Les ponts se suivent…

Chaque jour férié signifie des centaines de millions de dirhams
en moins, en termes de création de richesse.
Il y a trop de jours fériés.

La semaine qui commence le 24 novembre sera encore placée sous le signe de l’inactivité. Aïd Al Fitr oblige, avec deux jours fériés en milieu de semaine, il y a fort à parier que seuls travailleront ce lundi-là ceux qui ne peuvent faire autrement. Les autres feront le pont.
Encore un ! Il viendra s’ajouter à ceux de février, mai, août et à celui, plus récent, des jeudi 6 et vendredi 7 novembre.
16 jours fériés au Maroc ! Au Canada, il y en a 8 seulement. En France, il y en a 13 et, récemment, on a décidé d’en supprimer un pour faire bénéficier les caisses de retraites d’un jour de cotisation supplémentaire. Une mesure destinée à pallier, partiellement, leur effondrement, prévu dans 20 ans ou plus. Chez nous, non seulement les jours fériés sont plus nombreux, mais de plus, le système de retraite est menacé d’écroulement d’ici à 10 ans, au plus.
Au Maroc, le premier janvier, jour de l’An chrétien est férié. Le premier Moharram, jour de l’An musulman ne l’est pas moins. Et comme le calendrier lunaire est imprévisible, ce jour-là se promène tranquillement dans la semaine, créant un pont par-ci ou une cassure de semaine par-là. Pourquoi pas le premier jour de l’An juif, nous sommes bien un pays tolérant, non ?
Autre exemple, le 18 novembre, le Maroc fête son indépendance. Tous les pays prennent une journée fériée à l’occasion. Mais alors pourquoi le 11 janvier, jour du Manifeste de l’indépendance, serait-il férié ?
Et puis, en quoi la commémoration de la récupération de Oued Dahhab serait-elle prétexte à ne pas travailler ? Bien au contraire, la commémoration d’un événement doit être l’occasion de redoubler d’ardeur.
Pour beaucoup, la logique voudrait que ces jours fériés entretiennent la mémoire nationale autour des événement qui ont marqué le pays.

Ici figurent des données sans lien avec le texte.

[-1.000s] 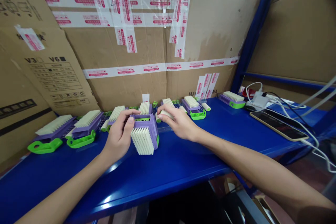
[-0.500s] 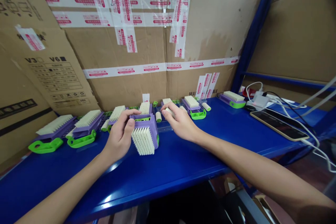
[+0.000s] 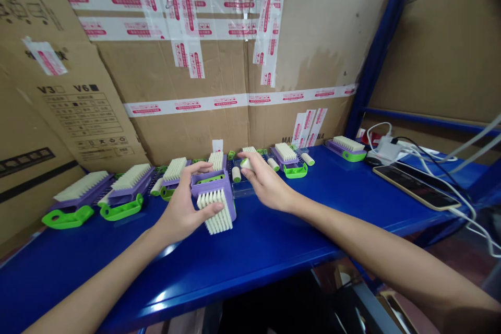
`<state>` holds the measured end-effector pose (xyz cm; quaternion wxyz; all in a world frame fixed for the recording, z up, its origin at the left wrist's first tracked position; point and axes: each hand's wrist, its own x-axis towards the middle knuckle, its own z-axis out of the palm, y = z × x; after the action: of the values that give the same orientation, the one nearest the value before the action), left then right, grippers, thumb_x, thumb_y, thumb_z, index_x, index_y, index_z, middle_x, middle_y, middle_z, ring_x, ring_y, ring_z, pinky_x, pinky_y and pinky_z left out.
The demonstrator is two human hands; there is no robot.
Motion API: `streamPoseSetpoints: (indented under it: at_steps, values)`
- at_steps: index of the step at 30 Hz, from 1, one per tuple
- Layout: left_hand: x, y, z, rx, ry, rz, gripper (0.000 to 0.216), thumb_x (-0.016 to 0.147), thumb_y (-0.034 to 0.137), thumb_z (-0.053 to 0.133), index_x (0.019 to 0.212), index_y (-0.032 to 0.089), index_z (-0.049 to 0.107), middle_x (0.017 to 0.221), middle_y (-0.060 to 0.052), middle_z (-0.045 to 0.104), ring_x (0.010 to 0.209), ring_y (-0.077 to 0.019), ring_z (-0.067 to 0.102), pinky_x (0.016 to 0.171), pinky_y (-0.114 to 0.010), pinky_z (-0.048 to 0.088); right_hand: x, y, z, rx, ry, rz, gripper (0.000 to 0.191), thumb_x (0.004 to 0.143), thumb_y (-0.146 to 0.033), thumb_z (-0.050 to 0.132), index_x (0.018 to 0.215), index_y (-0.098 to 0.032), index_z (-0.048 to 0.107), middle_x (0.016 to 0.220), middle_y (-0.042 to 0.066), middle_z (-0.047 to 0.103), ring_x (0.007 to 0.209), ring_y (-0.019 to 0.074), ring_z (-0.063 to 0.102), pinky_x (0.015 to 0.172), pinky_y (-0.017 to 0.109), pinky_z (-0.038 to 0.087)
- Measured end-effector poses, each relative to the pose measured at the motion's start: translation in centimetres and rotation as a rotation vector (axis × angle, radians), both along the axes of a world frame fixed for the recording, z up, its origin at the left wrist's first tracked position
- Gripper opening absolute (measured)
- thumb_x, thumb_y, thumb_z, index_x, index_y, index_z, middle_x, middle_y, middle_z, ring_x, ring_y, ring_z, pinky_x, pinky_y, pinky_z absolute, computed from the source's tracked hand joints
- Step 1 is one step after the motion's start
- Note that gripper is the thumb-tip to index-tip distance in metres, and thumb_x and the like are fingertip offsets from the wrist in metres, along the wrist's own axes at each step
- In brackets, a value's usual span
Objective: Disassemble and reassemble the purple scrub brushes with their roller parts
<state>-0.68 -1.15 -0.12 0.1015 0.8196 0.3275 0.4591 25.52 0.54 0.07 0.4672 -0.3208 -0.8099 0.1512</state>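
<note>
One thumb lies lower than half a second ago: the left hand point(image 3: 183, 214) now presses it flat across the cream bristles point(image 3: 221, 223) of a purple brush point(image 3: 213, 186), rather than resting it near the frame's upper edge. That hand grasps the brush, its fingers behind and over the left end of the frame, and the brush is held up over the blue desk point(image 3: 274, 240) near the middle, bristles facing the wearer. It sits slightly differently in the grip, and more of the slot in its upper end shows, with a green insert point(image 3: 211, 179) inside. The new hold looks steadier, and seems to leave the slot better exposed.

The right hand point(image 3: 272, 182) stays in nearly the same spot, pinching a small cream roller point(image 3: 246, 163) between thumb and fingers; the roller is turned, so its green end shows at the fingertips. Brush and held roller are near each other but apart, so the two pieces appear not yet joined.

Between the hands, a loose roller point(image 3: 236, 174) stands just beyond the brush. Farther left are two more brushes point(image 3: 131, 177) with green brackets point(image 3: 121, 210) in front; a finished-looking brush point(image 3: 346, 146) lies at the right, near a phone point(image 3: 417, 186).
</note>
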Motion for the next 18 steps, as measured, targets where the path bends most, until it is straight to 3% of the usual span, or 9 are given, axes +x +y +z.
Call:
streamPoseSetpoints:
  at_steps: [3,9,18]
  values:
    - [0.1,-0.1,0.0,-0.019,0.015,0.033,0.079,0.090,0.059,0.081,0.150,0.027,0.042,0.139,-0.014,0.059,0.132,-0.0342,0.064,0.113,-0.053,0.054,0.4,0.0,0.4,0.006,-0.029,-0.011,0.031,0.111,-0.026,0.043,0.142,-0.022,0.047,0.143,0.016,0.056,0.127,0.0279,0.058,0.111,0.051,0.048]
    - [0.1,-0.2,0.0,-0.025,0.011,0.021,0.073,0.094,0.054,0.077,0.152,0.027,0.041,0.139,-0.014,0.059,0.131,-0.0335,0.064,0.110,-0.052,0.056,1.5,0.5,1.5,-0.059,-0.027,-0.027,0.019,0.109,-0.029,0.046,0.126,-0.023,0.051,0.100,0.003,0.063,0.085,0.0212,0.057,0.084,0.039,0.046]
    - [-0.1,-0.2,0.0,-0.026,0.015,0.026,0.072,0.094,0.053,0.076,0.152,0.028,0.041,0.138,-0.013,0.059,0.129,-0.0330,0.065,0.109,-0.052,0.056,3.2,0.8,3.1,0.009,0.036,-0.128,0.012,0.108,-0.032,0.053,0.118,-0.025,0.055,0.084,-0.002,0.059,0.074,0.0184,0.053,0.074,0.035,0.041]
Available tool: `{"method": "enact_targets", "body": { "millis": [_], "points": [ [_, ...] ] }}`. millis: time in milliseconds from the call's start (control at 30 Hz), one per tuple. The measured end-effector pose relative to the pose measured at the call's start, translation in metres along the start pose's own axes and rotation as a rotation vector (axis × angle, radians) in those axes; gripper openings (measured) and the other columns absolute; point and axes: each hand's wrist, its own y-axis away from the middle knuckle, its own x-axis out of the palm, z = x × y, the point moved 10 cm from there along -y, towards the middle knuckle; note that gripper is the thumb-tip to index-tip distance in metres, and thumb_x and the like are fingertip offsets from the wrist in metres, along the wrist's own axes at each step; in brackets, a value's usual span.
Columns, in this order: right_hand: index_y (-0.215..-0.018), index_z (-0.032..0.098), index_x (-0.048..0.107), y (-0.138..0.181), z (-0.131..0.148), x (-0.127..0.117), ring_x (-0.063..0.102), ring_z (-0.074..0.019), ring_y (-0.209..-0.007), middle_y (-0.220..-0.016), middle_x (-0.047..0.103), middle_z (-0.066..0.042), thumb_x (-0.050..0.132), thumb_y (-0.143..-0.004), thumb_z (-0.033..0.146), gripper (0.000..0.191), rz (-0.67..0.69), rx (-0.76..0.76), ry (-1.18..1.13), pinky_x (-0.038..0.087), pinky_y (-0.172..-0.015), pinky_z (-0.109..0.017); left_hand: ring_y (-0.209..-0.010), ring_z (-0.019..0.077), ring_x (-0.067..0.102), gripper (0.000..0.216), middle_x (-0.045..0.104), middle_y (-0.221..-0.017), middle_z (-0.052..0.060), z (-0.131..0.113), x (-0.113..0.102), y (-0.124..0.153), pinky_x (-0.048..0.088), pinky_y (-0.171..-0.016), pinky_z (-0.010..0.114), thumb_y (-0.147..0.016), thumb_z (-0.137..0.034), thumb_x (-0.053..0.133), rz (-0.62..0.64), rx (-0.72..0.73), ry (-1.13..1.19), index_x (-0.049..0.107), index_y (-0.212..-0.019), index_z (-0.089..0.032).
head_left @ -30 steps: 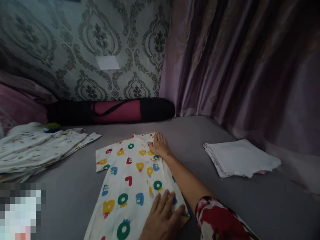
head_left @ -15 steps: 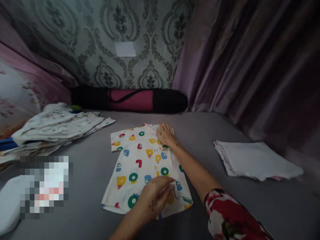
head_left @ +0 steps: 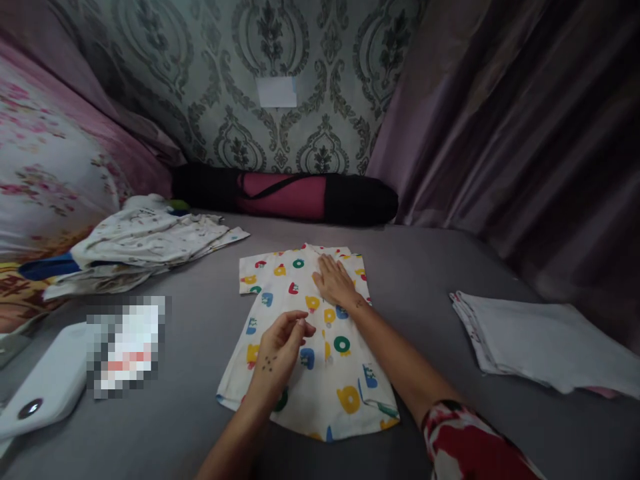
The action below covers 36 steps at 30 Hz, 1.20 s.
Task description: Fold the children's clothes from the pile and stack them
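Observation:
A white short-sleeved shirt printed with red, yellow, green and blue letter shapes lies spread out, front up, on the grey sheet. My right hand rests flat on its upper right part, just below the collar, fingers stretched. Over the shirt's middle is my left hand, with fingers loosely bent and apart from the thumb and nothing held. The lower right corner of the shirt shows a small folded or patch-like piece near the hem. My left forearm hides part of the lower left side.
A heap of crumpled clothes lies at left. Near it are a white device with a round dark spot and a pixelated item. Folded white cloth sits at right. A black and pink long bag lines the wall.
My left hand has moved up and left from the shirt's lower right to its middle. My right hand stays flat near the collar. The view has shifted, so the surroundings appear further right.

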Motion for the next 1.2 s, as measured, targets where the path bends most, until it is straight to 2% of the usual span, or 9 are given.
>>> {"method": "enact_targets", "body": {
  "millis": [100, 267, 400, 533, 633, 767, 967, 1067, 1200],
  "points": [
    [-0.148, 0.007, 0.026, 0.002, 0.000, 0.013, 0.013, -0.0191, -0.144, -0.156, 0.021, -0.011, 0.021, -0.098, 0.041, 0.061, 0.083, 0.018, -0.031, 0.005, -0.116, -0.037, -0.072, 0.0182, 0.065, 0.038, 0.069, -0.072, 0.005, 0.001, -0.004, -0.003, 0.048, -0.062, 0.027, -0.072, -0.049, 0.062, -0.029, -0.010, 0.013, 0.061, -0.092, -0.017],
    [-0.147, 0.006, 0.029, -0.006, -0.004, 0.012, 0.015, -0.0223, -0.144, -0.155, 0.022, -0.012, 0.020, -0.098, 0.044, 0.063, 0.176, 0.036, -0.058, 0.008, -0.116, -0.039, -0.069, 0.0173, 0.064, 0.037, 0.067, -0.068, 0.004, 0.002, -0.008, -0.006, 0.047, -0.062, 0.027, -0.070, -0.047, 0.061, -0.057, -0.012, 0.026, 0.060, -0.089, -0.016],
    [-0.144, 0.007, 0.036, -0.024, 0.008, -0.007, 0.015, -0.0223, -0.144, -0.155, 0.025, -0.012, 0.020, -0.098, 0.043, 0.060, 0.056, -0.044, 0.010, 0.004, -0.116, -0.040, -0.068, 0.0161, 0.063, 0.036, 0.067, -0.068, 0.004, 0.007, -0.013, -0.010, 0.046, -0.063, 0.026, -0.070, -0.045, 0.060, -0.072, -0.048, 0.037, 0.059, -0.089, -0.016],
    [-0.149, 0.010, 0.027, -0.037, 0.019, 0.013, 0.014, -0.0192, -0.144, -0.156, 0.023, -0.008, 0.020, -0.098, 0.041, 0.060, 0.124, -0.133, 0.009, 0.006, -0.117, -0.036, -0.068, 0.0156, 0.063, 0.036, 0.067, -0.070, 0.004, 0.011, -0.016, -0.011, 0.045, -0.063, 0.026, -0.071, -0.044, 0.060, -0.074, -0.087, 0.069, 0.059, -0.092, -0.015],
    [-0.149, 0.009, 0.026, -0.043, 0.016, 0.026, 0.014, -0.0184, -0.144, -0.156, 0.021, -0.007, 0.017, -0.098, 0.042, 0.061, 0.175, -0.100, -0.029, 0.006, -0.117, -0.035, -0.069, 0.0153, 0.063, 0.035, 0.068, -0.072, 0.004, 0.010, -0.019, -0.010, 0.045, -0.064, 0.025, -0.073, -0.044, 0.060, -0.078, -0.085, 0.081, 0.059, -0.093, -0.015],
    [-0.150, 0.011, 0.024, -0.045, 0.007, 0.021, 0.014, -0.0182, -0.144, -0.157, 0.020, -0.007, 0.014, -0.098, 0.042, 0.061, 0.228, -0.070, -0.112, 0.009, -0.116, -0.035, -0.070, 0.0152, 0.062, 0.033, 0.068, -0.073, 0.004, 0.007, -0.021, -0.008, 0.045, -0.064, 0.025, -0.074, -0.042, 0.060, -0.092, -0.083, 0.082, 0.059, -0.094, -0.016],
    [-0.145, 0.004, 0.033, -0.035, -0.027, -0.010, 0.016, -0.0248, -0.143, -0.153, 0.027, -0.014, 0.021, -0.097, 0.039, 0.060, -0.031, 0.119, 0.034, 0.004, -0.116, -0.043, -0.071, 0.0148, 0.062, 0.030, 0.068, -0.073, 0.004, 0.001, -0.023, -0.006, 0.044, -0.064, 0.024, -0.075, -0.040, 0.061, -0.103, -0.069, 0.106, 0.060, -0.094, -0.016],
    [-0.145, 0.004, 0.033, -0.030, -0.040, 0.001, 0.021, -0.0272, -0.141, -0.152, 0.029, -0.015, 0.022, -0.097, 0.040, 0.061, 0.003, 0.206, 0.058, 0.008, -0.115, -0.046, -0.069, 0.0143, 0.061, 0.029, 0.068, -0.072, 0.004, 0.001, -0.025, -0.007, 0.044, -0.064, 0.024, -0.076, -0.039, 0.060, -0.110, -0.074, 0.100, 0.060, -0.093, -0.015],
    [-0.146, 0.007, 0.030, -0.029, -0.044, 0.003, 0.019, -0.0239, -0.142, -0.154, 0.027, -0.012, 0.017, -0.098, 0.039, 0.060, 0.063, 0.197, -0.034, 0.009, -0.116, -0.045, -0.068, 0.0141, 0.062, 0.028, 0.068, -0.071, 0.004, -0.001, -0.028, -0.007, 0.045, -0.065, 0.025, -0.076, -0.038, 0.060, -0.122, -0.067, 0.095, 0.060, -0.092, -0.015]
  ]
}}
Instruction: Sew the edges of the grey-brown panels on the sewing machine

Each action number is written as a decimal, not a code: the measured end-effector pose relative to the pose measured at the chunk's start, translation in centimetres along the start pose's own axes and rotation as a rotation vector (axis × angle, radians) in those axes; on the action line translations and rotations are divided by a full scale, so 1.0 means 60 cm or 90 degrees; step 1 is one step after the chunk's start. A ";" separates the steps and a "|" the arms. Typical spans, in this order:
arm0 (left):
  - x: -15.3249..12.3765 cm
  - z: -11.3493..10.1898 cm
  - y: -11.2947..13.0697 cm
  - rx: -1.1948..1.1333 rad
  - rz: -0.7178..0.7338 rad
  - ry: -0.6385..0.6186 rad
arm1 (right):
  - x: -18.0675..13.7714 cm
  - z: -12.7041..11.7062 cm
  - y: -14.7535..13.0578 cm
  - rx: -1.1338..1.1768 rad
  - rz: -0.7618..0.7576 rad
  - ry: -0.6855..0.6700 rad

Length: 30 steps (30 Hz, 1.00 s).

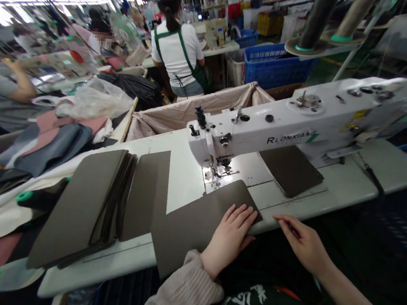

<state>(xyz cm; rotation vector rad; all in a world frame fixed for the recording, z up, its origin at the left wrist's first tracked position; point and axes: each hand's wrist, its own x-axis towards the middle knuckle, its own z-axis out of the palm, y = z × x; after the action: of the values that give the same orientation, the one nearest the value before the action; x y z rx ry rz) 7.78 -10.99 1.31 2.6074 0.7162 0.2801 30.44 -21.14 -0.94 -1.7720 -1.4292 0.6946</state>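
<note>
My left hand (229, 238) lies flat, fingers stretched out, on a dark brown-grey fabric piece (190, 222) that reaches up to the presser foot (219, 170) of the white sewing machine (299, 120). My right hand (304, 242) hovers at the table's front edge (276, 220), just right of that piece, fingers loosely extended and holding nothing I can see. A thick stack of the same brown-grey pieces (85, 204) lies to the left on the table. Another flat stack (291, 169) sits under the machine's arm.
Behind the table stands a cloth-lined bin (192, 113). Blue plastic crates (271, 63) and two thread cones (316, 20) are at the back right. A person in a white shirt and green apron (179, 46) works ahead; more people and piled fabric (55, 139) are at the left.
</note>
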 end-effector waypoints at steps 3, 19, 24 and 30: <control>0.020 0.011 -0.008 -0.011 0.048 0.010 | -0.011 0.009 -0.001 -0.027 -0.006 -0.045; 0.051 0.042 0.036 -0.102 -0.043 0.091 | -0.012 0.006 -0.040 0.070 0.080 -0.170; 0.051 0.036 0.031 -0.227 -0.078 0.140 | -0.025 -0.004 -0.015 -0.026 0.086 -0.120; 0.046 0.025 0.028 -0.287 -0.094 0.145 | -0.036 0.020 -0.015 -0.171 0.013 -0.098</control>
<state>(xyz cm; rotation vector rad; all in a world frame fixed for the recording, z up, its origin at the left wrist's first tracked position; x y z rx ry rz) 11.30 -11.38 0.94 2.1059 0.8102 0.6223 28.49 -22.88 -1.00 -1.9745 -1.6749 0.6873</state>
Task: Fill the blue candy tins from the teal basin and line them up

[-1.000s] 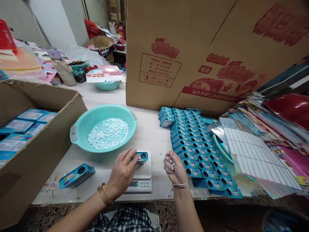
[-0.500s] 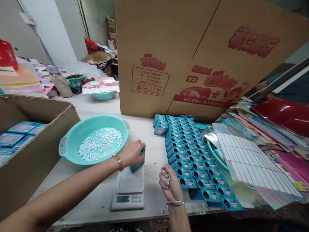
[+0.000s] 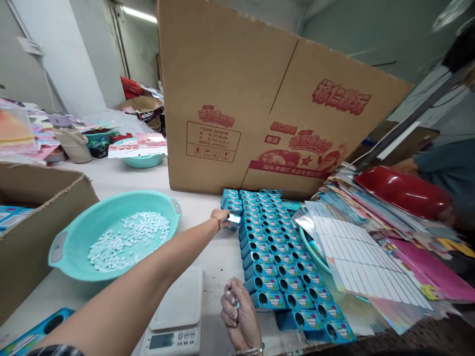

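Observation:
My left hand [image 3: 221,216] reaches far across the table and is shut on a small blue box [image 3: 233,221], holding it beside the far end of the rows of blue boxes [image 3: 276,252]. My right hand [image 3: 238,312] is a closed fist near the table's front edge, next to the nearest boxes; what it holds is hidden. A white scale [image 3: 176,314] lies bare below my left forearm. A teal basin [image 3: 70,240] with several white tablets [image 3: 128,240] sits to the left.
A big cardboard carton [image 3: 260,99] stands behind the boxes. An open carton [image 3: 40,217] is at the left. A sheet of white labels [image 3: 356,257] and coloured papers lie at the right. One blue box [image 3: 33,331] lies at the front left. Another person's sleeve [image 3: 449,168] is at the far right.
My left hand lifted the blue box off the scale and carried it forward and right to the far end of the rows. The right fist stayed put. The camera tilted up.

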### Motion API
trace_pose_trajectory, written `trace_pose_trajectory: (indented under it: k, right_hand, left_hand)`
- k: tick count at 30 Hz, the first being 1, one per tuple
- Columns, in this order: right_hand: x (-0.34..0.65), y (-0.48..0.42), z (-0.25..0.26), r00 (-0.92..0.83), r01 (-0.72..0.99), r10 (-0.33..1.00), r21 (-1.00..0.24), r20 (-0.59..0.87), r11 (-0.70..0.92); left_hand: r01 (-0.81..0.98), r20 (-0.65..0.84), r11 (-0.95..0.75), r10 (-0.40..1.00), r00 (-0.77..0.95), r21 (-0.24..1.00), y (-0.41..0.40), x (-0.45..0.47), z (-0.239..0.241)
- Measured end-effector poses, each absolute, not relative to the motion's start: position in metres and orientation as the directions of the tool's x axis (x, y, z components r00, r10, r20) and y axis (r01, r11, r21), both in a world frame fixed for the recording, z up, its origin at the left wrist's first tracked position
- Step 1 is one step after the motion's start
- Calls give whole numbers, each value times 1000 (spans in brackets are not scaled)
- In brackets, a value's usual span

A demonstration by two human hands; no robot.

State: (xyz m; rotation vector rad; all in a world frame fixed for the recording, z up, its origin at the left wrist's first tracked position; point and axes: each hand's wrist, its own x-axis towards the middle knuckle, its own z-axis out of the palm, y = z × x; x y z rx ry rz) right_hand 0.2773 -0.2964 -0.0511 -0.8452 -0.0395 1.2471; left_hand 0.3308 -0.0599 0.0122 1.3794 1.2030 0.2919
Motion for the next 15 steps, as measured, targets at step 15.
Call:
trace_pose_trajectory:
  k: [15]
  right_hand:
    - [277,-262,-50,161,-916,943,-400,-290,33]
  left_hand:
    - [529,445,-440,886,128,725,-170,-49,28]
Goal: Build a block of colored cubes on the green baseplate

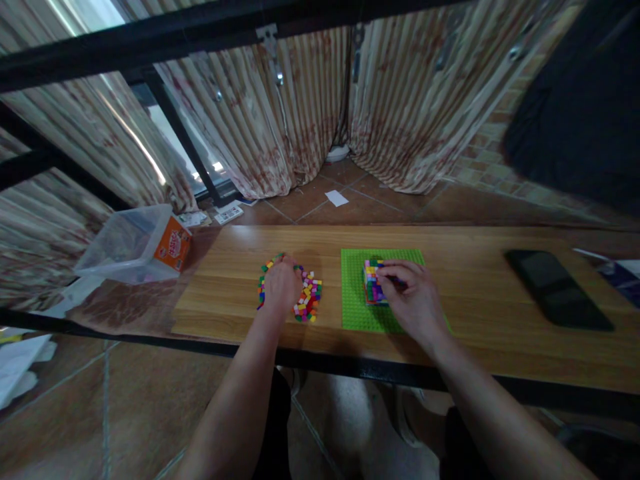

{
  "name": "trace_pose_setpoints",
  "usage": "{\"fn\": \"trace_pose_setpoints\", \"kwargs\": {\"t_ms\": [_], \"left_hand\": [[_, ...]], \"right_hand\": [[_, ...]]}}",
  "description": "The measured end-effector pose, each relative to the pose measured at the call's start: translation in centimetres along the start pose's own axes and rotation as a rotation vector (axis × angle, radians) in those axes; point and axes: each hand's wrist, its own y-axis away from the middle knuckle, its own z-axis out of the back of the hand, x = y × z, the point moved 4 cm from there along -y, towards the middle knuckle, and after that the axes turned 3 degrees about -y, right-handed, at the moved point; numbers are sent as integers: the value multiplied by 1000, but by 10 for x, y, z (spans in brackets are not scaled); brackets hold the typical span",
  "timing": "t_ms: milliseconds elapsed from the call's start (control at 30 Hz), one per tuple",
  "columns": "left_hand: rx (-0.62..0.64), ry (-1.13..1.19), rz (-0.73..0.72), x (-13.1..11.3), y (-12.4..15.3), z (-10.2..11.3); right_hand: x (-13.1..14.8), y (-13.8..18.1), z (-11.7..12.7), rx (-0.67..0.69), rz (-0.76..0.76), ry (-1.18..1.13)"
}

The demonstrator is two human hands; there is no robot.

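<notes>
A heap of small coloured bricks (307,299) lies on the wooden table (470,313). My left hand (281,285) rests on that heap with its fingers curled down into the bricks; what they hold is hidden. To the right lies a green baseplate (356,305) with a multicoloured brick block (371,283) built on it. My right hand (413,293) is on the block's right side, fingers pressed together against its top.
A clear plastic tub (131,245) with an orange label lies tipped at the table's left end. A black phone (556,288) lies at the right, with papers (617,272) beyond it. Curtains (280,113) hang behind the table.
</notes>
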Motion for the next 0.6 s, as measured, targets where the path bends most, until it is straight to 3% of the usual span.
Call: {"fn": "trace_pose_setpoints", "kwargs": {"t_ms": [100,167,267,333,433,600], "left_hand": [[-44,229,-24,-2,2,4],[-3,537,-38,-8,5,2],[201,1037,-8,-25,16,-5],[351,1245,20,-40,24,-10],[477,1385,25,-58,33,-13],[529,1417,-54,-74,38,-15]], "right_hand": [[1,-1,2,-30,-18,-16],[5,-2,4,-55,-16,-30],[17,-2,4,-23,40,-91],[25,-1,2,30,76,-133],[33,0,-1,98,104,-150],[33,1,-4,151,92,-145]]}}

Un argument qui ne tient pas la route.
En ce début de millénaire, le Maroc a d’autres défis : régler définitivement le problème du Sahara, éradiquer l’analphabétisme, réaliser un taux de croissance du PIB supérieur à 6%, remporter l’organisation de la Coupe du monde 2010, attirer ces fameux 10 millions de touristes …Va-t-on créer un jour férié chaque fois que l’on aura concrétisé un de ces objectifs ? Après tout, au vu du contexte actuel, ce seront des réalisations majeures. A ce rythme-là, nous aurons bientôt un mois de vacances en plus. Et encore, heureusement qu’on n’en est pas aux 35 heures. Sinon, adieu le travail.
On pourrait à la limite faire exception pour deux fêtes religieuses et quelques grandes fêtes nationales, sans plus. Avec cela, on gagnerait facilement 7 jours, soit plus d’une semaine d’activité.